• _TASK DESCRIPTION_: Look below for the line holding "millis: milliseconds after" and the line holding "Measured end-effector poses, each". Transcribe exactly those lines and all lines between them, nothing more.

• _Collected data_:
- Opening Delimiter -
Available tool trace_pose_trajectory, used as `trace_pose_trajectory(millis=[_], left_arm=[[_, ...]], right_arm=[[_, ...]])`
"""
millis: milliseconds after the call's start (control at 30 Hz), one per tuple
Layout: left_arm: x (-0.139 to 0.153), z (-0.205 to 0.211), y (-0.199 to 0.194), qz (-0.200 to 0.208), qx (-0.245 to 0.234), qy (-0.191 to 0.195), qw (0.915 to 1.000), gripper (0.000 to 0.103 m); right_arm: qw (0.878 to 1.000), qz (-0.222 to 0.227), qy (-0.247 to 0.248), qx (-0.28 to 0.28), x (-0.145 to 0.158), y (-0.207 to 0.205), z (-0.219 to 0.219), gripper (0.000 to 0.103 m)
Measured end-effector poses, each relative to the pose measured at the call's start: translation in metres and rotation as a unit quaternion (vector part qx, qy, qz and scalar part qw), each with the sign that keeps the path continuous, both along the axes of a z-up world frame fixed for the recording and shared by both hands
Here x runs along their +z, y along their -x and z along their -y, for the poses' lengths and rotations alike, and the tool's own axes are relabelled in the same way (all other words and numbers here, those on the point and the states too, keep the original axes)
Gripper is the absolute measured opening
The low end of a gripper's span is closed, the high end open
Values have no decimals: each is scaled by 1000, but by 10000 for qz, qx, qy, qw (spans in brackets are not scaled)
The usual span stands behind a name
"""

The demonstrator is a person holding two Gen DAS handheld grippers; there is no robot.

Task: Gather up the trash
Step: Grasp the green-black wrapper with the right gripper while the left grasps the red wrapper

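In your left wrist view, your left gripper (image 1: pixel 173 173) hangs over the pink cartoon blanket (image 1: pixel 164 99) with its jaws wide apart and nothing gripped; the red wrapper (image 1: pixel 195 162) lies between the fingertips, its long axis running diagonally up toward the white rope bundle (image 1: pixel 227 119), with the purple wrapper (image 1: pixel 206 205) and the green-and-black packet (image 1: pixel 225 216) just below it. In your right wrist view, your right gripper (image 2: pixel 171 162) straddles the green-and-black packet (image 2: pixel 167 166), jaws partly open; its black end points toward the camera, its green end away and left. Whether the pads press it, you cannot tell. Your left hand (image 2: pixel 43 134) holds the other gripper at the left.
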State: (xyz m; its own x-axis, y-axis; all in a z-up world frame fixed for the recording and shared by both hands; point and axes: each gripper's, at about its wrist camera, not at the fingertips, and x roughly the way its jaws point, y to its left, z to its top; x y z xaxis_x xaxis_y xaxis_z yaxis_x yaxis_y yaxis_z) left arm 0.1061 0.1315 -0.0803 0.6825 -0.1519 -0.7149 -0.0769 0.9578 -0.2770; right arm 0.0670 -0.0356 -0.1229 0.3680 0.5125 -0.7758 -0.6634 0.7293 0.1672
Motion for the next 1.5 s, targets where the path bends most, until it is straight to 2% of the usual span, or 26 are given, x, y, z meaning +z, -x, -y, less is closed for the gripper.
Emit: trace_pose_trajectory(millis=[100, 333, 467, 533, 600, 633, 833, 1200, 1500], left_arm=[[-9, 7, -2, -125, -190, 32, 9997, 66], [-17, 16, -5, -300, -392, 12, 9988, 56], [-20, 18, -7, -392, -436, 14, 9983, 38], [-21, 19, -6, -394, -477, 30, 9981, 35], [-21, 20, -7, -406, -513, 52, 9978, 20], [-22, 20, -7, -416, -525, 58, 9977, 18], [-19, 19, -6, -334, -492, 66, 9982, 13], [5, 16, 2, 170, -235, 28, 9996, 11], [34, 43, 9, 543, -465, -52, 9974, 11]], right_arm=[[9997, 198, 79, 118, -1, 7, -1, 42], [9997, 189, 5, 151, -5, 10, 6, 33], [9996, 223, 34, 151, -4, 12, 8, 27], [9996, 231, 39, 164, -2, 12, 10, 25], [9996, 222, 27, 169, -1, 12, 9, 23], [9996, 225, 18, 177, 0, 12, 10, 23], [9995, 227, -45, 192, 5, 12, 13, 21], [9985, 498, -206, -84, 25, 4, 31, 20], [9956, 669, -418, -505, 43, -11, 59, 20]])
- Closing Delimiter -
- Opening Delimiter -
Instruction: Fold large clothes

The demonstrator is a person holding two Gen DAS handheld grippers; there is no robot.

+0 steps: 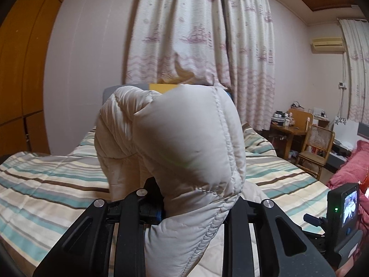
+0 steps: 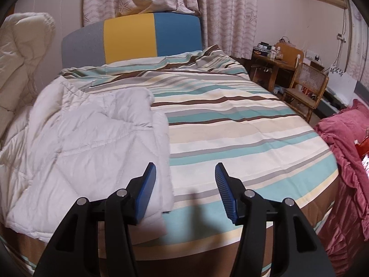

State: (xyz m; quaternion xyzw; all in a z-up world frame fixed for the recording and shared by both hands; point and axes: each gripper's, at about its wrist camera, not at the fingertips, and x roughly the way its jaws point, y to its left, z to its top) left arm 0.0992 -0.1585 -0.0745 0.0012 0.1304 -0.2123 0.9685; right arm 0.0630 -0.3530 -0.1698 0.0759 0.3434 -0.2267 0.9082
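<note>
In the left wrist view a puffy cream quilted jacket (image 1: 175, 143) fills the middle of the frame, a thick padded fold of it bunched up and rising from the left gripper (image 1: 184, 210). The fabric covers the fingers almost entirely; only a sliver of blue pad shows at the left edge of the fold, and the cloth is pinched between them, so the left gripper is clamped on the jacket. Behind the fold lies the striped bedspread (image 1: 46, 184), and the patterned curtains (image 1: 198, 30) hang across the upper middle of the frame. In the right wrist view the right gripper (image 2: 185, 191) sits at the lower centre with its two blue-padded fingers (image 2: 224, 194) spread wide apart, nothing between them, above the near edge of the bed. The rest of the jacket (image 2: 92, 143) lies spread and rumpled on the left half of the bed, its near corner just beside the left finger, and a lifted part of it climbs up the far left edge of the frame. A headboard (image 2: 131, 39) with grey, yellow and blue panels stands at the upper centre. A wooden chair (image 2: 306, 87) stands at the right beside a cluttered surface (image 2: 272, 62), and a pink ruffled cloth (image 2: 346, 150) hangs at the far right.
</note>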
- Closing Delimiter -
• _EXERCISE ANSWER_:
millis: milliseconds after the call's start (control at 30 Hz), one per tuple
Layout: left_arm: x (-0.139 to 0.153), z (-0.205 to 0.211), y (-0.199 to 0.194), qz (-0.200 to 0.208), qx (-0.245 to 0.234), qy (-0.191 to 0.195), qw (0.915 to 1.000), gripper (0.000 to 0.103 m); right_arm: qw (0.878 to 1.000), qz (-0.222 to 0.227), qy (-0.247 to 0.248), qx (-0.28 to 0.28), x (-0.145 to 0.158), y (-0.207 to 0.205), z (-0.219 to 0.219), gripper (0.000 to 0.103 m)
Measured end-effector poses, each relative to the pose measured at the call's start: translation in metres and rotation as a unit quaternion (vector part qx, qy, qz and scalar part qw), each with the sign that keeps the path continuous, both along the axes of a z-up world frame fixed for the recording and shared by both hands

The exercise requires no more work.